**What is required**. Report each line of the material below where the word "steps" can be found.

**Raw data**.
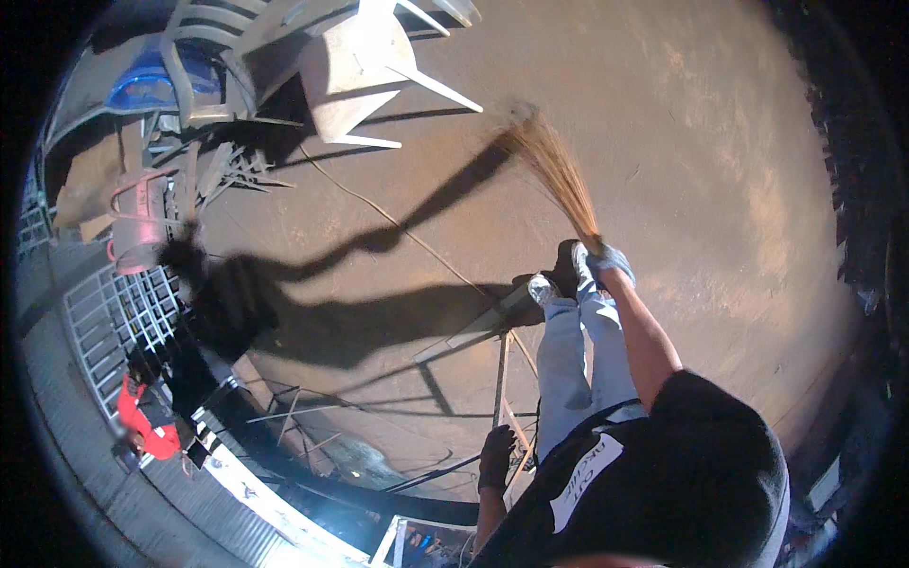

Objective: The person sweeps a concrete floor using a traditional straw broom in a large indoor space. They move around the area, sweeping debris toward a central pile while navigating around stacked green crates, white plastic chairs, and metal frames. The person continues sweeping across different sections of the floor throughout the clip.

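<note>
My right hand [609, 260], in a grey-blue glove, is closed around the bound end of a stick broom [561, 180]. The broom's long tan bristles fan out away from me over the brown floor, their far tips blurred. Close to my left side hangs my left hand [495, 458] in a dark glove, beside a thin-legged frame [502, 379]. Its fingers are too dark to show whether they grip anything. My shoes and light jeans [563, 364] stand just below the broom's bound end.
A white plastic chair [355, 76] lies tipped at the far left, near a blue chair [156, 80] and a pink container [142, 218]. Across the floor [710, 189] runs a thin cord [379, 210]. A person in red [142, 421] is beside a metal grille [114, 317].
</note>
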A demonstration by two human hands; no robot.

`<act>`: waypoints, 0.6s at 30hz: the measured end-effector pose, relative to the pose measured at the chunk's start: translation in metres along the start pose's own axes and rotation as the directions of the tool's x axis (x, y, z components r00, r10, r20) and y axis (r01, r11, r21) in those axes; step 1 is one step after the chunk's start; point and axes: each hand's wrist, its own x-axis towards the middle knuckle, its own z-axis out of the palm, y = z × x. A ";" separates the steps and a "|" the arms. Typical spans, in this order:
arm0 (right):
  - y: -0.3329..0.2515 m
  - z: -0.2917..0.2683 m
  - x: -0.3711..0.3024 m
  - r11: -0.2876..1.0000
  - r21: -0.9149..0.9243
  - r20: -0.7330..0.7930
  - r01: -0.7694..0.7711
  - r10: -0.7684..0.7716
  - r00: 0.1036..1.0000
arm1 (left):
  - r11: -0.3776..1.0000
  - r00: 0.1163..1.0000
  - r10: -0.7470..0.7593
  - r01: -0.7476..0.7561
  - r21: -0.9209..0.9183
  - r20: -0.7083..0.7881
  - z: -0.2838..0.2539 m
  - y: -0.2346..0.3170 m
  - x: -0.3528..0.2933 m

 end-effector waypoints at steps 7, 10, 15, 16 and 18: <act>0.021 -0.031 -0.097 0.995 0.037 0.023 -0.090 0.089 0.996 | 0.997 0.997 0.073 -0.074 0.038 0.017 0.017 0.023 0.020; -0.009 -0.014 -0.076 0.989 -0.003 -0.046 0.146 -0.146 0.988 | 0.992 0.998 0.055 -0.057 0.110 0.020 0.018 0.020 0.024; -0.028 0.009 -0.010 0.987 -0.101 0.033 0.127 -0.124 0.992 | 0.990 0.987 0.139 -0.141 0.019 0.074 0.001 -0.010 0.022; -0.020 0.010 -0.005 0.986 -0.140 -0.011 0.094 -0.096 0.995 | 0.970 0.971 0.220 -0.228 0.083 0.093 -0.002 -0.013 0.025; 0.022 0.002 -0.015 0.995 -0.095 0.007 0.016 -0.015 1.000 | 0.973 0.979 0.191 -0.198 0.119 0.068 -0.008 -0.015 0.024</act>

**Solution to the exercise**.
`<act>`: waypoints, 0.6s at 30hz: the measured end-effector pose, relative to the pose measured at the chunk's start: translation in metres along the start pose's own axes and rotation as the directions of the tool's x axis (x, y, z components r00, r10, r20) and y axis (r01, r11, r21) in those axes; step 1 is one step after the chunk's start; point and axes: each hand's wrist, its own x-axis towards the middle knuckle, its own z-axis out of the palm, y = z × x. A ";" separates the steps and a "|" the arms. Typical spans, in this order:
 end-effector waypoints at steps 7, 10, 15, 16 and 18: <act>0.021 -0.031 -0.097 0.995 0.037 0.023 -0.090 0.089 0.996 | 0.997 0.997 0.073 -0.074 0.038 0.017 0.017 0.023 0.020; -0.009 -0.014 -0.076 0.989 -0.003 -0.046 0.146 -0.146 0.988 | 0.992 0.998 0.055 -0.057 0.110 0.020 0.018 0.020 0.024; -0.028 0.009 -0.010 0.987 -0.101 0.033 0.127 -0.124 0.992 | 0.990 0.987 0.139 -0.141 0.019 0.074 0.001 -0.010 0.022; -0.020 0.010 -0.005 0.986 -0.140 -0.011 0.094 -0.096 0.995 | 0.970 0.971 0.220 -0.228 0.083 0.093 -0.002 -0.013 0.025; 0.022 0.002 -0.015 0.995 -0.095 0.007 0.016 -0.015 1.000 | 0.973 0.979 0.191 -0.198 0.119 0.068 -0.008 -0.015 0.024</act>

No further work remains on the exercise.